“I would say no, my work has been very drudging — there are moments when I thought I finally understood a little bit, but it’s not like —” the dry voice at the other end of the telephone cut off. “I don’t think any biologist would tell you their work has been exciting.”

As far as I can tell, Caleb Finch ’61 is the only person who doesn’t find his research exciting. When I spoke to him over the phone in early 2018, he was the master of his field — the gerontologist among gerontologists, occupying a prestigious professorship at the University of Southern California and leading the fight against Alzheimer’s disease. He sported the long Santa Claus beard so common in those who study aging and, despite living in sunny Los Angeles, their classically gruff manner.

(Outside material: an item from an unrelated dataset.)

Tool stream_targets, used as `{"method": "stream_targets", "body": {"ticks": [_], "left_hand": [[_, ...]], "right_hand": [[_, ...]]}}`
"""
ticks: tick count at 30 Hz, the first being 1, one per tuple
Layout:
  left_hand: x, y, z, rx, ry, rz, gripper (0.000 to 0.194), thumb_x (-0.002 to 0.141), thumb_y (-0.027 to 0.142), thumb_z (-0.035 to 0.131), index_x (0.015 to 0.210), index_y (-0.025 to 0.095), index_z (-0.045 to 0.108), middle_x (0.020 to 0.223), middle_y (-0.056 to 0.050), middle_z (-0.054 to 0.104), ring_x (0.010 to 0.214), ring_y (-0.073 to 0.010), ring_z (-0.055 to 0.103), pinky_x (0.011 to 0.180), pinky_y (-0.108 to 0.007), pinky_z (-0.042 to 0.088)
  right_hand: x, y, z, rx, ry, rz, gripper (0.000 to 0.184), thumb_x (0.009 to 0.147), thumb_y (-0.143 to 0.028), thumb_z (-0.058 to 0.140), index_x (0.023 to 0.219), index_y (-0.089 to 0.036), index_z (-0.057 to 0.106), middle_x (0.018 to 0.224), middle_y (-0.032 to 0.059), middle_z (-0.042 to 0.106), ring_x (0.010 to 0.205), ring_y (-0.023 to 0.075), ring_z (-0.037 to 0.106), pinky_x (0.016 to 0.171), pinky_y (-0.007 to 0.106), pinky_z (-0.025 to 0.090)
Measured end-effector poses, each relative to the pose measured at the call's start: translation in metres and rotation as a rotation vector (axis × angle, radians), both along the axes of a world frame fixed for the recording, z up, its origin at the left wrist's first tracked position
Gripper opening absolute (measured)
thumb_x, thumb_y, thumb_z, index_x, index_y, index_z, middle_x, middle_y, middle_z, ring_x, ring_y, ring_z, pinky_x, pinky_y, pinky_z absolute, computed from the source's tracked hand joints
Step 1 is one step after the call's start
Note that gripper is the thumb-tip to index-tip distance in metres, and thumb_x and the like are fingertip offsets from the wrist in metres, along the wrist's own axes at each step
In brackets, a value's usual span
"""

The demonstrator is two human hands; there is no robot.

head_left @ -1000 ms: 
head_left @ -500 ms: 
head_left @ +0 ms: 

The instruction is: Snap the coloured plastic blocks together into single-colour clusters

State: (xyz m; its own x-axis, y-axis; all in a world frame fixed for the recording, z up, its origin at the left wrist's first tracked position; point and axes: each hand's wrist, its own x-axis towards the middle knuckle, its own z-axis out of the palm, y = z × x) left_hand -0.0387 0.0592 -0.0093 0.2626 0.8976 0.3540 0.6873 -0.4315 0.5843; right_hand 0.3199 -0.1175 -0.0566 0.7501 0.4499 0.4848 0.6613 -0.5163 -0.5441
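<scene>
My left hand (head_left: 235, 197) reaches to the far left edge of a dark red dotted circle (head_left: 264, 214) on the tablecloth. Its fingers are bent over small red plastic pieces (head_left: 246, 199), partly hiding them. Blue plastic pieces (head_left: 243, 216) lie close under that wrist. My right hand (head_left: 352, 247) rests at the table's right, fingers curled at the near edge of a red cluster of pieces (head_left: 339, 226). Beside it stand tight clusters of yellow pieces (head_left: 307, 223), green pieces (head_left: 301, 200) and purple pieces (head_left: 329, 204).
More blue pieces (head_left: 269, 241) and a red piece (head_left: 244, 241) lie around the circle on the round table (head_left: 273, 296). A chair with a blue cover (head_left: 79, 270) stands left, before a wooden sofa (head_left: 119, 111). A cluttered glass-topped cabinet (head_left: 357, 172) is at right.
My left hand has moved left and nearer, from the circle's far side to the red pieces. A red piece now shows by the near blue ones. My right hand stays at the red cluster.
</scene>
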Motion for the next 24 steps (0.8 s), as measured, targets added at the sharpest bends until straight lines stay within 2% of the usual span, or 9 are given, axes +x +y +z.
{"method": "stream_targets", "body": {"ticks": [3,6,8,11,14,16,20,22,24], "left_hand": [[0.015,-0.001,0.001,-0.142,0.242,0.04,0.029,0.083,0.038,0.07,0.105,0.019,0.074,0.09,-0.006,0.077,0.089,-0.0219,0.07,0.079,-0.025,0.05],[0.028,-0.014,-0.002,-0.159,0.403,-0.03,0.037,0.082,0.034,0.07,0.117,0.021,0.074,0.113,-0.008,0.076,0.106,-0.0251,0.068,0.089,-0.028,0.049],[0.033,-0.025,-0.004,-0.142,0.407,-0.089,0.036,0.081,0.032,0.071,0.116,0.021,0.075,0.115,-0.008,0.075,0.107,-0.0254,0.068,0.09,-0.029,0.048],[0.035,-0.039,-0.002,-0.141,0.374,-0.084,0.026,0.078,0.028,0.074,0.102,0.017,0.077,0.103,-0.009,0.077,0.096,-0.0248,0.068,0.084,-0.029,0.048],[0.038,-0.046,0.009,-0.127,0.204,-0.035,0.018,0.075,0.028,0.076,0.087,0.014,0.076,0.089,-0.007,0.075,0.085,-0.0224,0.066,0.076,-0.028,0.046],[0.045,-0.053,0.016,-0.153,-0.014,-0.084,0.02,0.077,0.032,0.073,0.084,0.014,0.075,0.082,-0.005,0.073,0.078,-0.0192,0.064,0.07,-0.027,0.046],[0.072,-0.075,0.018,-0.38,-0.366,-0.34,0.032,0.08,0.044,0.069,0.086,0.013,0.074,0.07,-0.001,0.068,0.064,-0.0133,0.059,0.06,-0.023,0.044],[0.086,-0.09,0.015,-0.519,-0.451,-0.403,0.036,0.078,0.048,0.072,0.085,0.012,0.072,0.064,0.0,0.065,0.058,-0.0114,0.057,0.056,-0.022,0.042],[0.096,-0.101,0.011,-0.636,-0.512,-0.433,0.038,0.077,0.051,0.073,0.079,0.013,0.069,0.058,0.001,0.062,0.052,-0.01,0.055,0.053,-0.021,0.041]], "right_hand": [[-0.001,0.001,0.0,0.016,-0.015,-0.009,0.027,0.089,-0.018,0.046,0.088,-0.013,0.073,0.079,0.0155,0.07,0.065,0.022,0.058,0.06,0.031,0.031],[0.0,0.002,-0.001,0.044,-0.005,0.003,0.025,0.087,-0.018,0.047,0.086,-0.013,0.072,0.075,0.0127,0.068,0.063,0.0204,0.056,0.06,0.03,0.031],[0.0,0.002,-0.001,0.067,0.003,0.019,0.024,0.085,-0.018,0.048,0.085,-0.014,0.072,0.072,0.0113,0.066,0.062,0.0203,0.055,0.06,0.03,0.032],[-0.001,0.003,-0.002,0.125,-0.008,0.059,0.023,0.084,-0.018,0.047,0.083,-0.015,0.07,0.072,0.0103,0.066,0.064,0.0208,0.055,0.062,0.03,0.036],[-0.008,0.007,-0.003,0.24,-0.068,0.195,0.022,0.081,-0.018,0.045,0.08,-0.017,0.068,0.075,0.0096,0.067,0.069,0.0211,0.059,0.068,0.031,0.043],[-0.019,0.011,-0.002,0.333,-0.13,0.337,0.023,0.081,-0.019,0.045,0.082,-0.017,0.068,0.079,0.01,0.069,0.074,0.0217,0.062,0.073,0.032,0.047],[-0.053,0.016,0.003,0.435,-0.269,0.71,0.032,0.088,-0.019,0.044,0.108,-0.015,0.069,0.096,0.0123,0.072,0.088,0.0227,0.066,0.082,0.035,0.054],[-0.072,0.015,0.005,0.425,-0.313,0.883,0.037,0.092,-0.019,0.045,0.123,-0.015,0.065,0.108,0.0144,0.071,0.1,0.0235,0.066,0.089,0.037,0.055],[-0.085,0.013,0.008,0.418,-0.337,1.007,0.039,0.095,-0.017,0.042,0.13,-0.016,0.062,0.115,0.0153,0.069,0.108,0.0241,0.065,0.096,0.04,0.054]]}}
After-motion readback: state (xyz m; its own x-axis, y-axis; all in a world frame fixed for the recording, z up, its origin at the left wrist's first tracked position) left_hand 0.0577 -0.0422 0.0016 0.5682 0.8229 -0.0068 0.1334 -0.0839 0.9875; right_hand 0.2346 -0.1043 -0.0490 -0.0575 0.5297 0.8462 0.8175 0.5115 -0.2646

Finch gained his notoriety in the early ‘90s when he proposed the existence of animals that never age — if you’ve ever heard of the ephemeral “immortal jellyfish,” you’ve heard of him. Since then, his concept of “negligible senescence” — “senescence” being the biological jargon for an increase in the rate of death — has exploded into a new field of research. It’s gotten valuable attention from ambitious futurists who seek to co-opt that immortality for human beings, ranging from Silicon Valley billionaires to New York Times writers obsessed with the philosophy of life and transhumanism. It was largely Finch’s work that catapulted life extension out of the realm of science fiction and into circles with serious academic clout and funding. His career was, by any measure, tremendously important.

Sixty years ago, Finch was exactly who we are — an undergraduate at Yale trying to figure out what to do with his life. When I asked him how he settled on the career he seemed to have so little interest in, he described a conversation he had with senior faculty member as an upper-level student. “Somebody said, ‘Well, why don’t you think about aging? Even less is known about aging than about development,’” Finch remembered, with only mild irritation. “I wound up doing a Ph.D. on that.”

It’s noble to dedicate your life’s work to filling in the gaps of human knowledge. It’s especially noble to contribute to human health. But I couldn’t imagine spending 50 years on a question — getting further than anyone in the field — and still talking about that purpose as a box you reluctantly checked. Finch’s conversation reminded me of a friend of a friend who entered the University of Virginia as an engineering double major, but only so she could get a better job in business, which would only support what she really wanted to do, which was art. She no longer does art, ever.

So many ambitious young people choose paths they don’t enjoy, thinking that if they just make it past a few years of drudgery, success will make it all worth it. But Finch’s story proves that there is no amount of prestige that can give meaning to an endeavor that doesn’t feel meaningful to you. I was struck by the thought that after exhausting himself to lengthen others’ lives, he seems not to have enjoyed how he spent his own.

There’s a hypothesis in Finch’s field called “rate of living.” It holds that between, say, a 500-year-old Greenland shark or a 100-year-old tortoise, each living thing is allotted the same number of heartbeats or breaths, spent faster or slower over the centuries. It’s not the quantity of life, but the intensity, roughly; the variable that matters is often cliched as the “life in your years.” So when you’re narrowing down extracurriculars or declaring a path of study this semester, don’t just consider quantity — not of prestige, not of salary and certainly not of “boxes checked.” Start doing what you love now, because 50 years later, drudgery will still be drudgery.